Le blocus du Qatar est-il un échec ?

Abderrahman Al Rashed

Le petit émirat résiste-t-il si bien au blocus imposé par ces voisins, comme le clament de nombreux médias occidentaux ces derniers jours ?

As-Sharq Al-Awsat – Mardi 12 juin 2018

Par Abdulrahman Al-Rashed, journaliste et intellectuel saoudien.

De nombreux articles publiés à l’occasion de l’anniversaire du blocus imposé au Qatar font l’éloge, dans le cadre d’une campagne de relations publiques, de sa ténacité et de ses succès. Il est pourtant clair que Doha a tenté par tous les moyens de mettre fin à ce boycott et renouer les liens, mais elle a échoué. Un des rapports de propagande indique que le Qatar a ce qu’il faut pour tenir bon face au « blocus » pendant cent ans et que les quatre pays qui ont coupé les liens avec l’émirat n’ont pas réussi à porter un coup à l’économie ni aux capacités du gouvernement qatari.

Si le Qatar n’est pas impacté, pourquoi tente-t-il par tous les moyens de convaincre l’ensemble de l’establishment américain d’intervenir pour mettre un terme au boycott ? Pourquoi courir dans tous les sens et appeler au rétablissement de force des liens avec ces pays ?

Un petit marché avec une grande banque centrale

Ces quatre Etats n’ignorent pas que le Qatar est un petit marché avec une grande banque centrale, c’est-à-dire qu’il peut avec ses énormes fonds répondre facilement aux besoins de son petit marché à travers des importations par avion de n’importe quel coin du monde. Depuis le début, ils ne se sont jamais imaginé que l’arme économique contraindrait le Qatar à faire des concessions sur le plan politique.

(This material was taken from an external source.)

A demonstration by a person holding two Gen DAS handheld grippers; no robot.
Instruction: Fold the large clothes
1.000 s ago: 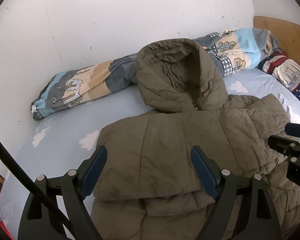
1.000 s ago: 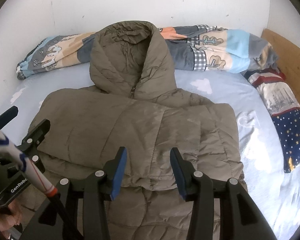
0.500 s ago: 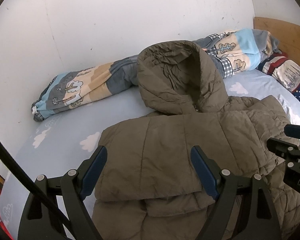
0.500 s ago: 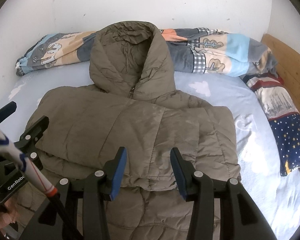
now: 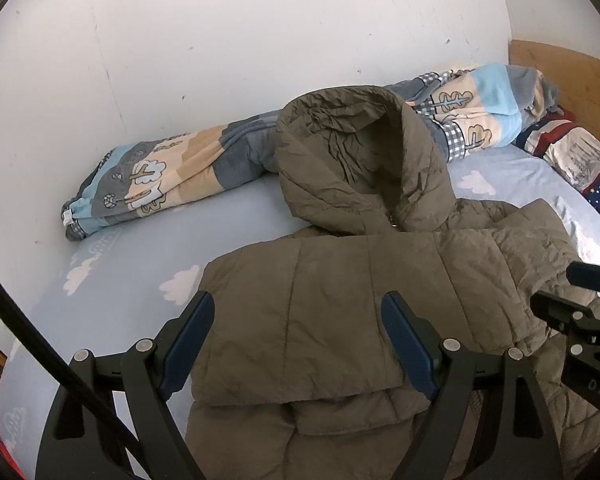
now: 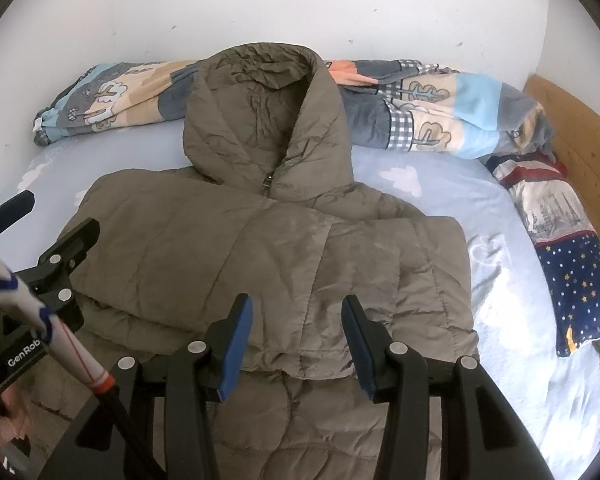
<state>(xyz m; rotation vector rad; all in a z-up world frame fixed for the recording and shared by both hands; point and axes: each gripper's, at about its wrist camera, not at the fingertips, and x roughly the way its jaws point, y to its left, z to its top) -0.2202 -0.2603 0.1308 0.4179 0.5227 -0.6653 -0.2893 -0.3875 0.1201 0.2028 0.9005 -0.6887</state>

Pourquoi les frontières ont donc été fermées aux avions et aux marchandises qataries ? Les quatre Etats se plaignent que le Qatar finance des groupes extrémistes et d’opposition, et apporte son aide à qui veut semer le chaos à l’intérieur de leurs frontières. Ils ont essayé plusieurs solutions avec le Qatar, dont la signature d’accords, qu’il n’a pas respectés. Ils ont donc décidé de rompre leurs relations diplomatiques, consulaires et économiques avec le Qatar. La fermeture des frontières aériennes et terrestres est le résultat de cette décision. Le blocus à fait du mal au Qatar, ce qui n’est pas un objectif en soi : il y avait cinq millions de voyageurs saoudiens qui empruntaient Qatar Airways chaque année et il n’y en a plus aujourd’hui. Les chiffres annoncés par les institutions qataries sont pondérés et ne révèlent pas les véritables pertes, mais il est vrai qu’elles ne feront pas faillite. Quels sont donc les résultats de la rupture des liens avec le terrible voisin qatari ?

Le blocus a mis fin aux interventions qataries dans les affaires internes

Ils correspondent à ce que visaient les quatre pays, en particulier l’Arabie saoudite, les Emirats Arabes Unis et le Bahreïn, car l’Egypte est moins liée à Doha. Le blocus a mis fin aux interventions qataries dans les affaires internes de ces Etats en interdisant toute collaboration avec une partie qatarie ou un agent du Qatar. Les réseaux internes servant le Qatar dans ces Etats ont été détruits après avoir profité des frontières ouvertes. Ces quatre Etats n’ont pas besoin du Qatar, ni politiquement, ni économiquement. Eux aussi peuvent vivre cent ans sans le Qatar. C’est le gouvernement qatari qui semble seul et isolé. Il est conscient que son peuple n’est pas satisfait de ses interventions dans les affaires internes des autres et n’est certainement pas content de trouver les portes de ces quatre pays, qui sont pour lui très importants, fermées. Quant aux peuples des quatre pays du blocus, ils ne se soucient guère de ne plus pouvoir se rendre au Qatar car ce n’était pas un lieu de visite habituel et les alternatives ne manquent pas.

Doha se heurtera aux Etats-Unis

Que dire de la menace qatarie de rapprochement avec l’Iran ? Les liens entre Doha et Téhéran étaient bons avant le boycott et ils ont fait échouer la coordination à l’intérieur du Conseil de coopération du Golfe. Si Doha veut accroître les échanges commerciaux ainsi que la coopération civile et militaire avec le régime de Téhéran, elle se heurtera aux Etats-Unis, qui imposent de lourdes sanctions aux Etats coopérant avec l’Iran, notamment dans des domaines vitaux directement liés aux entreprises et aux intérêts américains.

Enfin, tout ce qui a été écrit sur la ténacité du Qatar tient de la propagande ou d’une analyse ignorant la nature du différend de longue date avec Doha. L’objectif du boycott est d’isoler Doha et sa politique, puis de l’en faire changer.